KR102557872B1 - Rollable plate for the electonic device and method for manufacturing the same - Google Patents

Abstract

According to the present invention, in the rollable sheet material, the base skin layer of a flexible material; and a core layer including a support structure layer laminated on one surface of the base skin layer, wherein the core layer includes a plurality of slits penetrating the core layer extending in a transverse direction and sequentially spaced apart from each other in a longitudinal direction, wherein the core layer includes a plurality of support structures extending in a transverse direction by the plurality of slits and sequentially spaced apart from each other in a longitudinal direction, and the width of the support structure increases from the bottom to the top of the rollable sheet material. is provided.

Description

Roll-shaped rollable plate for electronic devices and its manufacturing method

The present invention relates to a roll-shaped roll-shaped sheet material for electronic devices and a method for manufacturing the same, and more particularly, to a roll-shaped roll-shaped sheet material for electronic devices that can be used as a support structure for supporting a rollable display device or the like from the rear surface, and a manufacturing method thereof.

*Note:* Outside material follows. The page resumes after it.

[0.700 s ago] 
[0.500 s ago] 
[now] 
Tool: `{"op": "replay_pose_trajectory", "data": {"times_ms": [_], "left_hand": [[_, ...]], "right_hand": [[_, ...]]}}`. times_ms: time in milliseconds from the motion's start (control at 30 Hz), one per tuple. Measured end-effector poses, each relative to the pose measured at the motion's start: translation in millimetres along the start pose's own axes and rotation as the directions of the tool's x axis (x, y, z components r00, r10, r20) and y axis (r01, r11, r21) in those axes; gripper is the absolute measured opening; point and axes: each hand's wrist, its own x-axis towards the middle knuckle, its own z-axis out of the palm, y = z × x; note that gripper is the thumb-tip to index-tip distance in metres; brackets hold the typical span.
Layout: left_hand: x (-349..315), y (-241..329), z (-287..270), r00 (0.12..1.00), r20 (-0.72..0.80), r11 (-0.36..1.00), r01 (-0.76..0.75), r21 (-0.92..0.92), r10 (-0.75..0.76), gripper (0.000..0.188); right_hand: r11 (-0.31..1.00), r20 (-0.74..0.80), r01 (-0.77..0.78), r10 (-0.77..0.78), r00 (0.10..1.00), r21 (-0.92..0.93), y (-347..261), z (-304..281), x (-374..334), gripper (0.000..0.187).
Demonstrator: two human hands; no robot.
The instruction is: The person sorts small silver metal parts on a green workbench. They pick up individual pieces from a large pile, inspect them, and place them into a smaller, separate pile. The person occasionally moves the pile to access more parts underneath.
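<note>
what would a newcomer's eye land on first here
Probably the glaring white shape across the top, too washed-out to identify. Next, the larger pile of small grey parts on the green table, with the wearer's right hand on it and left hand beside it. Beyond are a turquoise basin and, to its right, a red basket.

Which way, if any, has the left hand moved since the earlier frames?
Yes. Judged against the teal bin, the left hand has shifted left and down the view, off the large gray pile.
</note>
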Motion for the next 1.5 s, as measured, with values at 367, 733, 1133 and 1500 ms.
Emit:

Recently, as the use of a display panel such as an OLED has been generalized, development of a thin and large-area display device has been widely performed. Since a thin display panel such as OLED is vulnerable to impact, a support structure coupled to the rear surface of the display panel to support the display panel is used to prevent damage caused by impact. As a prior art of such a support structure, Registration Patent No. 10-1832301 discloses a configuration having a core layer and a skin layer positioned on both sides of the core layer. Recently, in order to increase usability, technology for a display device (rollable display device) that can be rolled around a roller, stored, and unfolded for use has also been developed. However, since the conventional support structure as described above is not a structure that can be easily bent, there is a problem that it cannot be applied to such a rollable display device.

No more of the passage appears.